Bagaimana tidak? beberapa saat yang lalu ia memasuki kamar Casta dan mendapati wanita itu tak sadarkan diri dengan wajah pucat dan dingin. Lebih parahnya lagi, ketika Sandro menyentuh pergelangan tangan Casta dan tak merasakan denyut nadinya. Menyadari hal itu Maria berteriak histeris. Akan tetapi Tuhan masih berbaik hati. Beberapa detik kemudian nadinya berdenyut. Akan tetapi Sandro belum bisa tenang karena durasi setiap denyutannya sangat lama. Dan Sandro tahu betul Casta sedang tidak baik-baik saja. Ia kesulitan bernapas.
Cepat-cepat pria itu membawa Casta memasuki ruangan darurat rumah sakit.
"Dokter kumohon lakukan yang terbaik. Selamatkan dia." lirih Maria.
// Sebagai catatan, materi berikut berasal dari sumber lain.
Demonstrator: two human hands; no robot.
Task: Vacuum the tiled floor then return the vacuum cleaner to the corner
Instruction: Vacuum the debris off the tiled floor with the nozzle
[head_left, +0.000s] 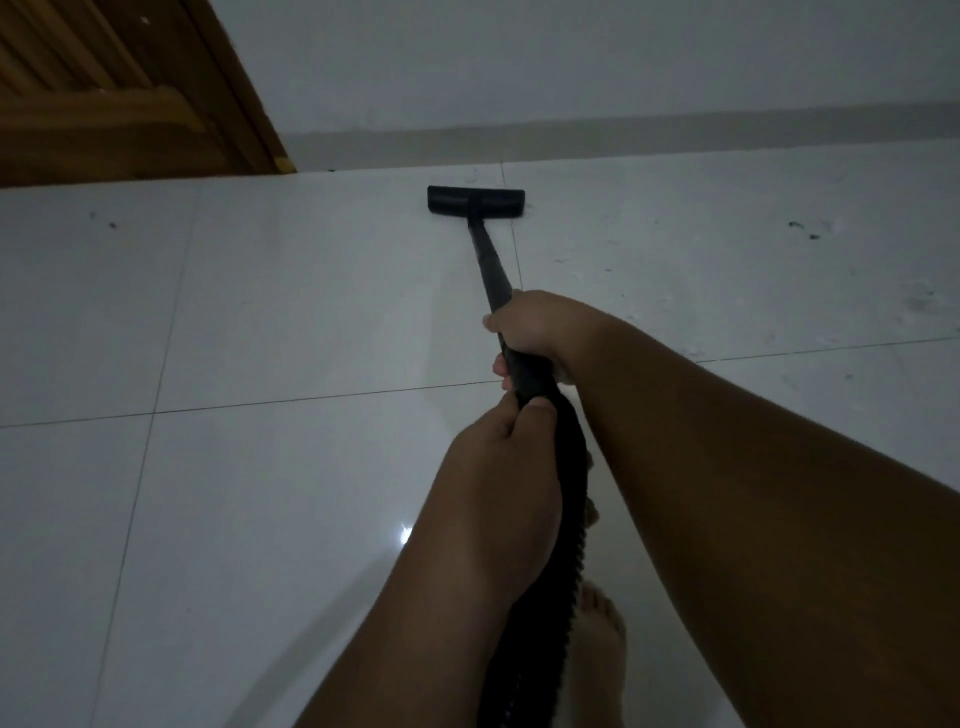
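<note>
A black vacuum floor head (476, 200) lies flat on the white tiled floor (291, 312), close to the far wall. Its black wand (488, 265) runs back toward me. My right hand (535, 325) grips the wand from above. Just behind it, my left hand (501, 452) grips the point where the wand meets the ribbed black hose (550, 597), which drops down between my arms. The vacuum's body is out of view.
A wooden door (114, 88) stands at the far left. A pale wall with a grey skirting (623, 130) runs across the back. Dark specks of dirt (802, 229) lie on the tiles at the right and at the far left. My bare foot (600, 639) stands below the hose.
</note>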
"Kau harus berdoa. Kami hanya bisa mengobati tapi Tuhan yang akan menyembuhkan."
"Lakukan yang terbaik untuk menyelamatkan nyonya dokter."
"Kami akan berusaha."
Maria tak bisa tenang diluar. Para tenaga medis sudah membawa Casta untuk diperiksa.
"Maria sebenarnya ada apa dengan Casta? apa dia menderita sesuatu?"
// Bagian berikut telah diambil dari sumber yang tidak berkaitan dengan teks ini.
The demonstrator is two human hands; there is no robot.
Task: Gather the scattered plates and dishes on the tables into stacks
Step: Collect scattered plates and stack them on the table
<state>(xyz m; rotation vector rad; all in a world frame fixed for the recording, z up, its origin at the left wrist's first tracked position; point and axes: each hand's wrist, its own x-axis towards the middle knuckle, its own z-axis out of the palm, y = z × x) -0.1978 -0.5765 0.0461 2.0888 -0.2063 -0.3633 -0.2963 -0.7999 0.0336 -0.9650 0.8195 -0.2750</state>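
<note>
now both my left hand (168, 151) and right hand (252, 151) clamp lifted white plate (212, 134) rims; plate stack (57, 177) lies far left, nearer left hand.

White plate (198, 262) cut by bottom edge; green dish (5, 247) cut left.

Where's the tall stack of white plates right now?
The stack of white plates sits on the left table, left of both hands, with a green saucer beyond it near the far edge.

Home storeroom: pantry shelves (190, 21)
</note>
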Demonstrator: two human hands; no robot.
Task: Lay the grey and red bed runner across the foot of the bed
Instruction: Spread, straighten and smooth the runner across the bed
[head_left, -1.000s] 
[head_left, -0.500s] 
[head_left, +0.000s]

"Aku selalu bertanya tuan tapi nyonya tak pernah beritahu hikss...."
Maria dan Sandro menunggu dengan was-was. Didalam hati mereka terus berdoa meminta pertolongan sang pencipta.
Tiba-tiba seorang dokter keluar dengan raut wajah kebingungan.
"Bagaimana keadaannya dokter?"
"Kenapa kalian membiarkannya seperti ini?"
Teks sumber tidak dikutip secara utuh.